Riggs lost to a guy who was fighting above his weight class and was probably 20 lbs lighter than Riggs. Wonder if Riggs will still get his Bellator shot?

http://topmmanews.com/2011/01/28/wreck-strong-and-proud-quick-results/


----------



## math2tor (Dec 17, 2008)

Play by play of the event. Riggs got dominated http://topmmanews.com/2011/01/29/wreck-strong-and-proud-play-by-play/


----------



## kantowrestler (Jun 6, 2009)

Well is Riggs actually in the Bellator tournament. If he is then I don't think there is anything that can be done. But if he isn't they should probably give him one or two fights before a tournament!


----------



## math2tor (Dec 17, 2008)

Don't think he is in a tournament.

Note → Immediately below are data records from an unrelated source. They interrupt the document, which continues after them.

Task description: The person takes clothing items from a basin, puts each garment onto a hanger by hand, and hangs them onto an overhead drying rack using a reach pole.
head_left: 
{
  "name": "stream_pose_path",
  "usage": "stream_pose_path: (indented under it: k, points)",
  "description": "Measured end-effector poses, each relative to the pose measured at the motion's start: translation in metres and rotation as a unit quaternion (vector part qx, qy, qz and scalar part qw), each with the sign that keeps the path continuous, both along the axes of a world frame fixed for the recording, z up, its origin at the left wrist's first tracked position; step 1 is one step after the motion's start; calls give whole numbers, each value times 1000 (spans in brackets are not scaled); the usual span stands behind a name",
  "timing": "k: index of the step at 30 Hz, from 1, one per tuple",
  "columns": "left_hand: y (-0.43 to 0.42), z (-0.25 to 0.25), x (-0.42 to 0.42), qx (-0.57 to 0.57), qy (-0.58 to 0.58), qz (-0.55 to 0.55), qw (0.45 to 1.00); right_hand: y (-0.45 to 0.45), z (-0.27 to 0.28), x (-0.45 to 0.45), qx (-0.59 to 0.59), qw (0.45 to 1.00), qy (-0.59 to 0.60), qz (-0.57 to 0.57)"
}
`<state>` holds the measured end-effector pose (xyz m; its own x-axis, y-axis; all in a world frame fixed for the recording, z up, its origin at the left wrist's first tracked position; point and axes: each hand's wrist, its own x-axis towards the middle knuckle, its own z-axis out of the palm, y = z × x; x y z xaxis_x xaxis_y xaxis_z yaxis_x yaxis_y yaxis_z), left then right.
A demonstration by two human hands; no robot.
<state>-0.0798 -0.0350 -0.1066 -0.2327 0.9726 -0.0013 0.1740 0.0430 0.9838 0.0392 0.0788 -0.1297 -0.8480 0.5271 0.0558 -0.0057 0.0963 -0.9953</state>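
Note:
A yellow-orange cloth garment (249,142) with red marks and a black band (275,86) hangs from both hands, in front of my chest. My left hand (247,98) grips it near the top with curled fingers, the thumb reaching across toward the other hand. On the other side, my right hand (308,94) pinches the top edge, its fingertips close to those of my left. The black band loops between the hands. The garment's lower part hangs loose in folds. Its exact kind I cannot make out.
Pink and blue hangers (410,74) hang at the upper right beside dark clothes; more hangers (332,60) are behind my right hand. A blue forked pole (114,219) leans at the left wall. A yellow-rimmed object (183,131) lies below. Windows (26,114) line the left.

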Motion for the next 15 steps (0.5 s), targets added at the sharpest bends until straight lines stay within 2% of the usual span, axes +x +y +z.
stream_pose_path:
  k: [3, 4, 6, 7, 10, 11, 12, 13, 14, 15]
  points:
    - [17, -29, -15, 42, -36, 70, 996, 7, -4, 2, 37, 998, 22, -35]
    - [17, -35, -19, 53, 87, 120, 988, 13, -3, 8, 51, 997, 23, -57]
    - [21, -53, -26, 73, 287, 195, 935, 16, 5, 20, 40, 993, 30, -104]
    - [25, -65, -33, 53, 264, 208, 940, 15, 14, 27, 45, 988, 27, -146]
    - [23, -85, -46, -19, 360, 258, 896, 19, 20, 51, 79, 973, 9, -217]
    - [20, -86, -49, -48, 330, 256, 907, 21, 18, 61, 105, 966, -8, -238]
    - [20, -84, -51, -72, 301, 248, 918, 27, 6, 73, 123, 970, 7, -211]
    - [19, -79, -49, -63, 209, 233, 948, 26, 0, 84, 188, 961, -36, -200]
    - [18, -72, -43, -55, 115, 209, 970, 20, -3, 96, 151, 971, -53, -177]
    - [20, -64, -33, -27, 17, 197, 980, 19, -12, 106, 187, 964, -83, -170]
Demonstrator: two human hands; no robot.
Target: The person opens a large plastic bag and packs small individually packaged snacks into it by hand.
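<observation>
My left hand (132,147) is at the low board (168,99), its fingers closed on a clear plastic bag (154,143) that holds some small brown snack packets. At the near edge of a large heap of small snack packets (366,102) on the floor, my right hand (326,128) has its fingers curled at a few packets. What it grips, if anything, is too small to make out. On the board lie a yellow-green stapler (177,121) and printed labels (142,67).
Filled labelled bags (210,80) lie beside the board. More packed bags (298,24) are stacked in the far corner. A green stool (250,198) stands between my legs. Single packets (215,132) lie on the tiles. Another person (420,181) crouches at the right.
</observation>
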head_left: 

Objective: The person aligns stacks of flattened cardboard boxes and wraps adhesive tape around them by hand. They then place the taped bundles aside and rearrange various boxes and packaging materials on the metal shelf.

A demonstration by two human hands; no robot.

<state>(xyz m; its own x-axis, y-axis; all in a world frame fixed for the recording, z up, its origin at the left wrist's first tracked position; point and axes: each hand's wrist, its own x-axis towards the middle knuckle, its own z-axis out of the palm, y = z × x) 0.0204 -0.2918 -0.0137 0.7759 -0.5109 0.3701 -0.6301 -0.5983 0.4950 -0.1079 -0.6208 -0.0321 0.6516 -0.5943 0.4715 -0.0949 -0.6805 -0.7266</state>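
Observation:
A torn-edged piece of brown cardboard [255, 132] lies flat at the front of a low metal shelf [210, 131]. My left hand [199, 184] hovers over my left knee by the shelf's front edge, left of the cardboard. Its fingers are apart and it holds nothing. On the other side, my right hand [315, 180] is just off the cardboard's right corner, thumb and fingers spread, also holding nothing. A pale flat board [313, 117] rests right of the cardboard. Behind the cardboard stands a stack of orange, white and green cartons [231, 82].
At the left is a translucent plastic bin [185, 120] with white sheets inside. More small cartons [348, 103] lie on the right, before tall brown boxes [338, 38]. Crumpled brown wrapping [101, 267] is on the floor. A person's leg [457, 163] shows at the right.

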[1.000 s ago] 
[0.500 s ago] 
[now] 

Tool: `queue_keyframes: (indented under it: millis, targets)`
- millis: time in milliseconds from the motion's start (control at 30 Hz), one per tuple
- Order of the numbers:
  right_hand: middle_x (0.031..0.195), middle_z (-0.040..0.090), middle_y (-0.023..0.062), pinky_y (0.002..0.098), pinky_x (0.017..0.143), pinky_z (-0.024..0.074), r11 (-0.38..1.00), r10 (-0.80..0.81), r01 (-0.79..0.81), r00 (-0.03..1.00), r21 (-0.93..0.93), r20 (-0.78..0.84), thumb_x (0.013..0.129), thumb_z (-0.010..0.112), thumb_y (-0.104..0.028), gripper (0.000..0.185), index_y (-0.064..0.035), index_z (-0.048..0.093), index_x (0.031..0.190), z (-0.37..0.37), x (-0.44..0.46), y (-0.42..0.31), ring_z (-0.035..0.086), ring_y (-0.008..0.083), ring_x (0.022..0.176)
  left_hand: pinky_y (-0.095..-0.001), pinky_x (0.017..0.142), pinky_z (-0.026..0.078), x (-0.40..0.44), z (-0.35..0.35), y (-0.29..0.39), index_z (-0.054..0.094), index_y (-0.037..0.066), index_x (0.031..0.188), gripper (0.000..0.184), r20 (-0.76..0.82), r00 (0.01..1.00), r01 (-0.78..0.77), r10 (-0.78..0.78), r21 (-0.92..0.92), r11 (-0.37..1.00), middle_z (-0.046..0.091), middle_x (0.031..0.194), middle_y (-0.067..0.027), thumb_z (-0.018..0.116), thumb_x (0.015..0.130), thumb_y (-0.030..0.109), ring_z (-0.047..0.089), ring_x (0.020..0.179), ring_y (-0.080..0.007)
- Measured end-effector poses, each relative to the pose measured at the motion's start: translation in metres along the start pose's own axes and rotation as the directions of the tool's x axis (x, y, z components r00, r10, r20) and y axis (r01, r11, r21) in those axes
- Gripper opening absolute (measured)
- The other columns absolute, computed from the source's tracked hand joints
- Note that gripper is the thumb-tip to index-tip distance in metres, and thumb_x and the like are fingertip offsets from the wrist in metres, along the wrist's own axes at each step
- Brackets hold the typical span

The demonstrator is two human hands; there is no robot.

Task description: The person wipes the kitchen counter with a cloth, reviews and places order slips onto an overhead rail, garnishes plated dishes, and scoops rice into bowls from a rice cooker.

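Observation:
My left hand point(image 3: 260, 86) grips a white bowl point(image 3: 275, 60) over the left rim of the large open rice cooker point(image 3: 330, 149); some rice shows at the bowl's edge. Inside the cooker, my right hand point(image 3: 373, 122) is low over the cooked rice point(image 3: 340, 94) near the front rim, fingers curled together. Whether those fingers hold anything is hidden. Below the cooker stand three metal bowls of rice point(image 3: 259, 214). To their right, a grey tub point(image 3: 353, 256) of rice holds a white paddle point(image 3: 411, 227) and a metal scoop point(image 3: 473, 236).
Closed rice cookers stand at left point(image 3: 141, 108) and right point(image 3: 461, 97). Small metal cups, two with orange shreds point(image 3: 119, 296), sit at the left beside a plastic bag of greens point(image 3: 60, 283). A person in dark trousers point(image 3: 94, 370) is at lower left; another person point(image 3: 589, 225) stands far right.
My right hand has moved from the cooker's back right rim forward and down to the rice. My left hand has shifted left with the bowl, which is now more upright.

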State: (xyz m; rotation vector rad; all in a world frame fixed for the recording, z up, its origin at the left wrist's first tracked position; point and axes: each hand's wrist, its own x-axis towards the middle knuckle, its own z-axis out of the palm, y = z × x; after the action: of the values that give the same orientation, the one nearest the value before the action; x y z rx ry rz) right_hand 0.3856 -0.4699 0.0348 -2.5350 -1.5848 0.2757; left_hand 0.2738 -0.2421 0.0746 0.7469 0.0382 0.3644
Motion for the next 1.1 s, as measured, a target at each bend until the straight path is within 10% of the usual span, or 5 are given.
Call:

Just going to fight on some shows.


----------



## kantowrestler (Jun 6, 2009)

Well maybe after a few fights he can earn his way back onto the next middleweight tournament. But after a fight like this he needs a rebound match in Bellator before anything else. Maybe they can through him in as an alternate!


----------



## math2tor (Dec 17, 2008)

What they really need to do is sign Mein for the 170 tournament. He dominated Riggs.


----------



## kantowrestler (Jun 6, 2009)

Well from what I understand they actually aren't doing a middleweight tournament this season so that they can do a lightheavyweight tournament. That could definately give Riggs a chance to actually earn his way into the next middleweight tournament. It's probably better that way for next season!


----------